YOUR INSTRUCTIONS: From the first line of the listing below to the line containing "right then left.", write out everything exactly. No pictures.

*****

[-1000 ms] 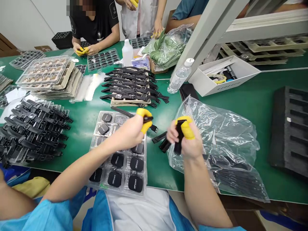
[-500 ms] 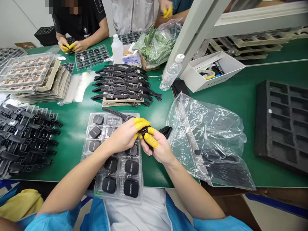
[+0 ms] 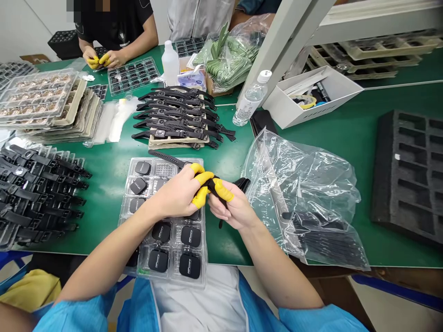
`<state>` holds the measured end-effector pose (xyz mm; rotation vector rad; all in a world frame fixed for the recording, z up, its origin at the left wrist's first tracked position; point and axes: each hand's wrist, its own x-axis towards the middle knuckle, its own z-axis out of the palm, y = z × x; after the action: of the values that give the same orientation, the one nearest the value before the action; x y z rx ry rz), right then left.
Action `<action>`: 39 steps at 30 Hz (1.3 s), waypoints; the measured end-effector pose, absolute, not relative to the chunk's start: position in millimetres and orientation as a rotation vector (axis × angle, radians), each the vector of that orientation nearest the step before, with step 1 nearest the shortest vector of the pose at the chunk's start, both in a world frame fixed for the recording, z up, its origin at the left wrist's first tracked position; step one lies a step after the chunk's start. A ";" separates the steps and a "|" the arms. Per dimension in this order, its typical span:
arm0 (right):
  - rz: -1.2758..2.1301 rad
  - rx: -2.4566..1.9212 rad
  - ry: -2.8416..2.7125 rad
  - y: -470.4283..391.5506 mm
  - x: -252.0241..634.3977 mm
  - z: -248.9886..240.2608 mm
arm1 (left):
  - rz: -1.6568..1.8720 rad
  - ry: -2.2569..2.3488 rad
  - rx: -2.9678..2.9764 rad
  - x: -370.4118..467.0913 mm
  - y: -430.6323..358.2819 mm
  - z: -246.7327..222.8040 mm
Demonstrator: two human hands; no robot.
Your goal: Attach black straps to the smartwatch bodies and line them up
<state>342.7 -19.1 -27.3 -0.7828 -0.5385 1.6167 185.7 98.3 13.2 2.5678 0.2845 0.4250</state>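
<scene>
Over the right side of a clear plastic tray [image 3: 205,265], my two hands meet at a black watch strap [image 3: 212,184]. My left hand [image 3: 178,192], with yellow finger covers, pinches its left end; the part under those fingers is hidden. My right hand [image 3: 237,206] grips the other part between its yellow-covered thumb and curled fingers. A strap end [image 3: 220,223] hangs below the right hand. Square black watch modules [image 3: 190,236] with white lettering sit in the tray's compartments. Another length of black strap [image 3: 166,158] reaches from behind my left hand across the tray's far edge.
Black watches with straps lie stacked on trays ahead [image 3: 180,115] and at left [image 3: 31,193]. Right of my hands is a clear bag [image 3: 311,184] of black straps. Beyond stand a water bottle [image 3: 252,97], a white box [image 3: 311,99] and a black foam tray [image 3: 404,175]. A co-worker's hands [image 3: 104,59] work opposite.
My left fingers have shifted and spread over the strap, and my right thumb now presses higher on it. The whole view has shifted slightly.
</scene>
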 end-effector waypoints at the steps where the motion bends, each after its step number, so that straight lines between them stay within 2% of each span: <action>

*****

YOUR RESPONSE:
[-1000 ms] 
[-500 ms] 
[+0 ms] 
`<state>` holds the measured end-effector pose (xyz mm; rotation vector rad; all in a world frame fixed for the recording, z up, its origin at the left wrist's first tracked position; point and axes: each hand's wrist, its own x-axis towards the middle knuckle, its own z-axis out of the palm, y = z × x; after the action: of the values that give the same orientation, the one nearest the value before the action; x y z rx ry rz), right then left.

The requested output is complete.